What this task involves:
Output all entries verbatim.

[Excerpts from a dataset]
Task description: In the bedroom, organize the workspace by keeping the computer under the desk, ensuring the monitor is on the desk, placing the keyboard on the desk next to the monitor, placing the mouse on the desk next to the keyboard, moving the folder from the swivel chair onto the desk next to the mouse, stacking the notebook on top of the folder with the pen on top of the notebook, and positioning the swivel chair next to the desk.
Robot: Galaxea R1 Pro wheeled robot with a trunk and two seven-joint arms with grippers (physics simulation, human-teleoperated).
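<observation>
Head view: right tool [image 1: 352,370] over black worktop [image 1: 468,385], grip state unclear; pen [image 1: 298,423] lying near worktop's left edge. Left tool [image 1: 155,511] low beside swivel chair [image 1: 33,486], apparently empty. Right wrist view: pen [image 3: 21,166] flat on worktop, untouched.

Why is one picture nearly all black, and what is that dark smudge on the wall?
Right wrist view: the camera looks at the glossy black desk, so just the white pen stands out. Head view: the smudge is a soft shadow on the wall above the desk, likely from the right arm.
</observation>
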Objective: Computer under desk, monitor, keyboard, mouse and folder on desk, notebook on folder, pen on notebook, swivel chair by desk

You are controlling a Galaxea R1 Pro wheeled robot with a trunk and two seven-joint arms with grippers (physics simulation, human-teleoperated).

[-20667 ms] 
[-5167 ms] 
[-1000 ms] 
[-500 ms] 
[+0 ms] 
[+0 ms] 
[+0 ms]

Exercise solution:
Task description: In the bedroom, organize the workspace by keeping the computer under the desk, ensuring the monitor is on the desk, placing the keyboard on the desk next to the monitor, placing the mouse on the desk next to the keyboard, moving the folder from the swivel chair onto the desk next to the mouse, stacking the notebook on top of the folder with the pen on top of the notebook, and positioning the swivel chair next to the desk.
Robot: Galaxea R1 Pro wheeled robot with a trunk and two seven-joint arms with grippers (physics simulation, human-teleoperated).
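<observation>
Head view: right tool [image 1: 352,370] over black worktop [image 1: 468,385], grip state unclear; pen [image 1: 298,423] lying near worktop's left edge. Left tool [image 1: 155,511] low beside swivel chair [image 1: 33,486], apparently empty. Right wrist view: pen [image 3: 21,166] flat on worktop, untouched.

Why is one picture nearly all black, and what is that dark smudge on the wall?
Right wrist view: the camera looks at the glossy black desk, so just the white pen stands out. Head view: the smudge is a soft shadow on the wall above the desk, likely from the right arm.
</observation>
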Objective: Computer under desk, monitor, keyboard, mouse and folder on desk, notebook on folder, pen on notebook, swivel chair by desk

You are controlling a Galaxea R1 Pro wheeled robot with a trunk and two seven-joint arms with grippers (physics simulation, human-teleoperated).

[-20667 ms] 
[-5167 ms] 
[-1000 ms] 
[-500 ms] 
[+0 ms] 
[+0 ms] 
[+0 ms]

Reply complete, and nothing else is required.